Find the line containing "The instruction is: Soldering" in the records below. Copy exactly that line and each one after it, ending at the line containing "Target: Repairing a", and nothing more.

────────────────────

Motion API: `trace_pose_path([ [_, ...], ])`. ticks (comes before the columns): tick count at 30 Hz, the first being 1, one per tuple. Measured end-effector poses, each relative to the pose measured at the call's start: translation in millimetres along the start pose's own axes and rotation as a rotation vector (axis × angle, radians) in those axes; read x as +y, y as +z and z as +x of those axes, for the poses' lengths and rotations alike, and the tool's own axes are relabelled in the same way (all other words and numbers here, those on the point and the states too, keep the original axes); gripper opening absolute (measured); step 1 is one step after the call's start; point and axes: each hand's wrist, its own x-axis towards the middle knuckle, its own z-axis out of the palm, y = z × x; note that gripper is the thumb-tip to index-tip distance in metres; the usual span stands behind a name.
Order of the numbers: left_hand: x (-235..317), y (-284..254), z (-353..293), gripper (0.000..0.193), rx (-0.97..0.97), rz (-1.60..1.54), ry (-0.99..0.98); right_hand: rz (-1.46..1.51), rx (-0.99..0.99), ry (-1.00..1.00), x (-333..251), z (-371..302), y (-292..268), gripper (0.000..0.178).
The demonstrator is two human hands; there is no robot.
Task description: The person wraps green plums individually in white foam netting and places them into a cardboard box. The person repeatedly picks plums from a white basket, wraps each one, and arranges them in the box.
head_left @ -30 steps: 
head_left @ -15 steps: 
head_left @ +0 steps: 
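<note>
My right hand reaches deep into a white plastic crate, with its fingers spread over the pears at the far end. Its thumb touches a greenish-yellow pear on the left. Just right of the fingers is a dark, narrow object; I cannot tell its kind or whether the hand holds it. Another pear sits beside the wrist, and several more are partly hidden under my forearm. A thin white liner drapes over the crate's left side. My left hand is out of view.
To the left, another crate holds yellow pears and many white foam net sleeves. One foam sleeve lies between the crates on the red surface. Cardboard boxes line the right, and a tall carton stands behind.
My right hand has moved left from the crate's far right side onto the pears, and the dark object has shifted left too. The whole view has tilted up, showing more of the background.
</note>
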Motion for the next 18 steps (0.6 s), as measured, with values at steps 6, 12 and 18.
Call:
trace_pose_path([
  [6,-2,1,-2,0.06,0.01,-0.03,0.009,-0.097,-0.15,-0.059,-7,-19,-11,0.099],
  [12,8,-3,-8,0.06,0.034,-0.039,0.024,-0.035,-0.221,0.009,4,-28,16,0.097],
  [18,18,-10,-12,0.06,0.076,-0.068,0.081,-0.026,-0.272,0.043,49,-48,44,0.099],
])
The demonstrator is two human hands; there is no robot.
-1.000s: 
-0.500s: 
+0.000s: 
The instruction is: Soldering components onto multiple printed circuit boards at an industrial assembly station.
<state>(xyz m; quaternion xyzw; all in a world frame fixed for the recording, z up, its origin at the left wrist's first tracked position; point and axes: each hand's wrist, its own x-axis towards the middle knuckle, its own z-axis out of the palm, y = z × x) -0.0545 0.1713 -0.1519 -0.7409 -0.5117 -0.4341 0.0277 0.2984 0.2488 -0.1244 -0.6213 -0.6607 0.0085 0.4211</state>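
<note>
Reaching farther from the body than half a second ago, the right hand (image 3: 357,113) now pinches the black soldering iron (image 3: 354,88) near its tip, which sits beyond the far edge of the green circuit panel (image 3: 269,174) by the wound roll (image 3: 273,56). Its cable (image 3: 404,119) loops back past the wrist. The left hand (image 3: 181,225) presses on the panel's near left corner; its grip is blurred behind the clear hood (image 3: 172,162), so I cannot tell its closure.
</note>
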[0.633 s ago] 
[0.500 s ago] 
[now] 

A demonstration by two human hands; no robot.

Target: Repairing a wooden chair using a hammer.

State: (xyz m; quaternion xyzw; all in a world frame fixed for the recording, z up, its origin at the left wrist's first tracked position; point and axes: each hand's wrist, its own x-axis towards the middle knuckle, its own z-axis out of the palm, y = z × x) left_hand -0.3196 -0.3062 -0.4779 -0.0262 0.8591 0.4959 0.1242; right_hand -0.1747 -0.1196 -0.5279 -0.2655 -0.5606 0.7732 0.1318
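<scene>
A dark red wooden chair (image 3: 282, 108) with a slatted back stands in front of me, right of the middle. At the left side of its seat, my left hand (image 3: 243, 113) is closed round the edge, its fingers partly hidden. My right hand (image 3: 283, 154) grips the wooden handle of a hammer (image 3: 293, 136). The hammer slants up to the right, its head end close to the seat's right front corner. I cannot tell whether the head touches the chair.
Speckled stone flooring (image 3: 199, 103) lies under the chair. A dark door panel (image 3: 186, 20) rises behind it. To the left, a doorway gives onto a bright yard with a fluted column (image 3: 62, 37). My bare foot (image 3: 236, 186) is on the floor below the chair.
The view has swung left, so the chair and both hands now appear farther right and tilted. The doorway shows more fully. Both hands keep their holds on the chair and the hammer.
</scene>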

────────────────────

TASK SOLUTION:
The instruction is: Soldering components onto multiple printed circuit boards at an industrial assembly station.
<state>(xyz m; quaternion xyzw; all in a world frame fixed for the recording, z up, its origin at the left wrist's first tracked position; point and axes: each hand's wrist, its own x-axis towards the middle knuckle, its own z-axis out of the palm, y = z × x) -0.0545 0.1713 -0.1519 -0.7409 -0.5117 -0.4341 0.0277 0.2984 0.2488 -0.1244 -0.6213 -0.6607 0.0085 0.4211</state>
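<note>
Reaching farther from the body than half a second ago, the right hand (image 3: 357,113) now pinches the black soldering iron (image 3: 354,88) near its tip, which sits beyond the far edge of the green circuit panel (image 3: 269,174) by the wound roll (image 3: 273,56). Its cable (image 3: 404,119) loops back past the wrist. The left hand (image 3: 181,225) presses on the panel's near left corner; its grip is blurred behind the clear hood (image 3: 172,162), so I cannot tell its closure.
</note>
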[0.633 s ago] 
[0.500 s ago] 
[now] 

A demonstration by two human hands; no robot.

Target: Repairing a wooden chair using a hammer.

There is no additional output for this exercise.